What you may check yourself — only on a cold oven, unplugged from the mains:
- Disconnect the oven from the mains (trip the breaker or pull the plug).
- For the convection fan, unscrew the rear metal cover inside the cavity.
- Turn the impeller with a finger — it should spin freely and quietly, with no side play on the shaft.
- Check the impeller is not loose on the shaft and that no scrap of food or trimmed foil has fallen behind it.
If the impeller wobbles sideways, squeaks, or won't turn smoothly, the bearing is worn. The motor with its bearings is replaced at a service centre; pressing new bearings into a heat-resistant motor is not a kitchen job.
Convection won't bake evenly: the fan is stalled, the element is fine
If food burns on one side and stays pale on the other while the mode is set to convection, the first suspicion is that the convection fan is not spinning, even though the ring element around it is still glowing hot. The heat is being produced, but nobody is driving it around the cavity, so it pools at the top and around the rear element.
The check on a cold oven is simple: switch on convection mode and immediately listen and look through the glass to see whether the rear impeller turns. If it is stalled, the causes by likelihood are:
- Seized bearing / worn motor. The most common. The motor tries to start, but the bearing is so tight that the impeller won't move, or barely twitches. Sometimes you hear a low hum — the winding is energised, but the shaft won't turn.
- A broken or burned-out motor winding. The motor is completely silent, no hum at all. The winding's insulation breaks down over time with overheating.
- A thermal fuse or relay on the control board. The board no longer feeds voltage to the convection motor specifically, even though the heating elements still work.
- A jammed impeller. A piece of foil, a baked-on layer of grease, or a crumb of food is mechanically blocking the impeller.
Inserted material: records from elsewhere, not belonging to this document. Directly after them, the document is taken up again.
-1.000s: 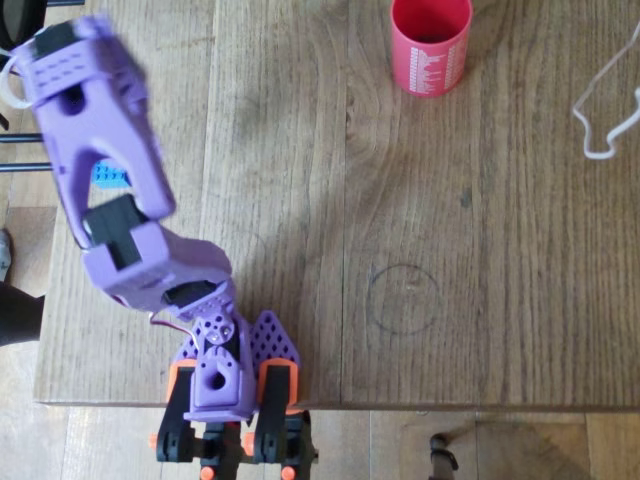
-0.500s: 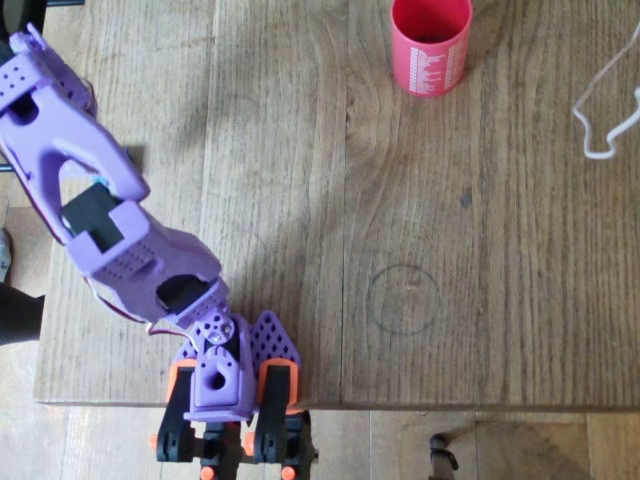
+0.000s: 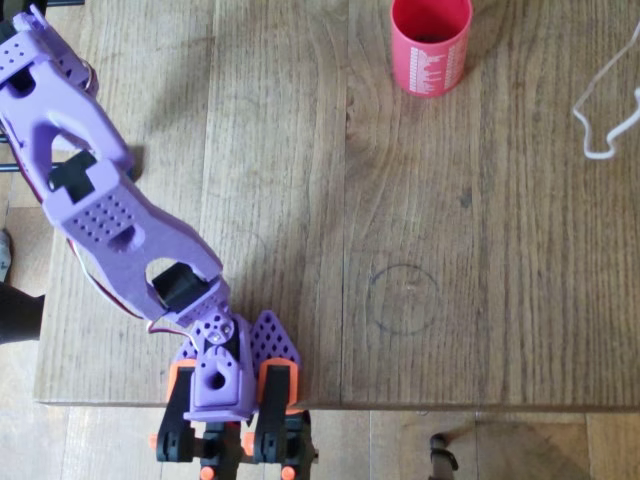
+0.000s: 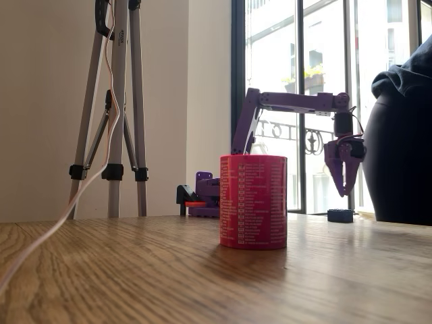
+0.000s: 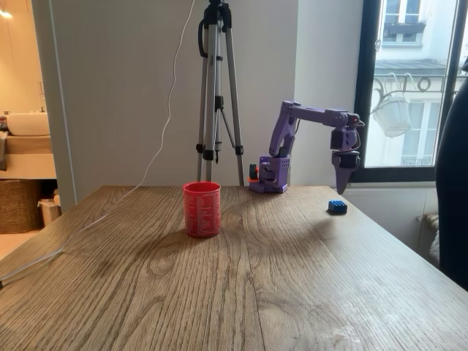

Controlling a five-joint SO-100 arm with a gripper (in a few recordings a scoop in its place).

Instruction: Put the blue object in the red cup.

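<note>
Nearest in both fixed views, the cup (image 5: pixel 201 208) is stood upright on the table (image 5: pixel 241 292), well apart from everything else. Further back, near the table's edge, the block (image 5: pixel 337 207) is seen lying flat on the wood. It's probably hard plastic, light and stiff, a bit slick, so the flat opposite sides should be pinched rather than the studded top. Above it the gripper (image 4: pixel 344 191) is hung pointing down, nothing held; the fingers look close together, but from this far it can't really be told if they're open or closed.
</note>
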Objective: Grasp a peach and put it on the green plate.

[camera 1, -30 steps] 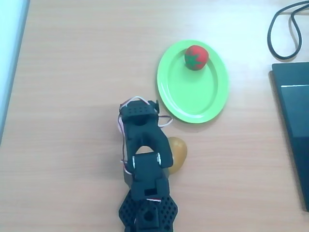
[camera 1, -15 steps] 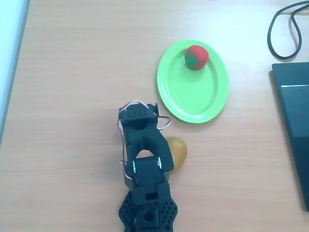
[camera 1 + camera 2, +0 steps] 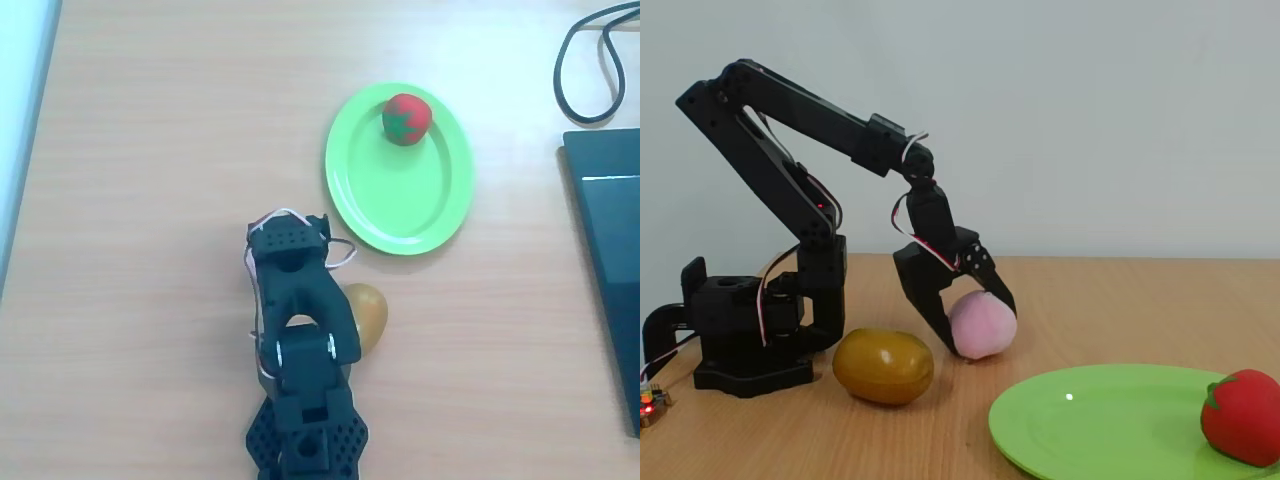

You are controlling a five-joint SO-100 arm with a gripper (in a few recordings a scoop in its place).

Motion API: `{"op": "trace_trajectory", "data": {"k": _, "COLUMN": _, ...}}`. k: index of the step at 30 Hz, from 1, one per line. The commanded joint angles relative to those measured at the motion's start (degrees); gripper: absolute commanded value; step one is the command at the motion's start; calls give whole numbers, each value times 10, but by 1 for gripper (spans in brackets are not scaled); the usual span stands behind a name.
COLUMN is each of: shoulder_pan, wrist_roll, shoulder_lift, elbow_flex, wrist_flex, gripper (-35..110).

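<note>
Slightly, over the last second, the black arm is drawing back toward its base in the overhead view, its forearm folding in while the wrist stays over the same patch of tabletop (image 3: 150,150); nothing else is shifting. That small settling suggests the grasp is being firmed up before a lift.

Nearest the fixed camera, the green plate (image 3: 1110,420) is lying with one red fruit (image 3: 1243,417) sitting on its far-right side. Just behind, one yellow-brown fruit (image 3: 883,366) is resting on the wood beside the arm's base. Next to it, one peach (image 3: 982,325) is sitting between the jaws, which are closing around it: the dark finger is pressing its left side and the other is curving over its top right. The gripper (image 3: 965,312) appears to be pinching the peach, which looks to be touching or barely off the wood and well short of the plate.

Farther out in the overhead view, one black cable (image 3: 590,60) and one dark flat device (image 3: 610,270) are lying at the right edge.
</note>
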Motion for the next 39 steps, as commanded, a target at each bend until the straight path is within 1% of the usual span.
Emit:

An important nuance: if the element around the fan is intact and the oven heats, but unevenly, the fault is almost certainly in the fan or its power supply, not in the heating. If the oven does not heat at all, that is a different story, and we covered it separately: Electric oven not heating.
Self-checking ends at the impeller mechanics. Whether the fault is in the motor, the relay, or the thermal fuse is decided by measuring voltage at the motor terminals with the mode switched on — and that is already working inside the oven under mains voltage. That is a job for a service centre.
The cooling fan won't stop after you switch off
Many people think a cooling fan that keeps spinning after the oven is switched off is a fault. It is normal. Its job is to cool the electronics and the fascia, and it runs until the inside cools down — on some models even 20–30 minutes. It should never be a worry.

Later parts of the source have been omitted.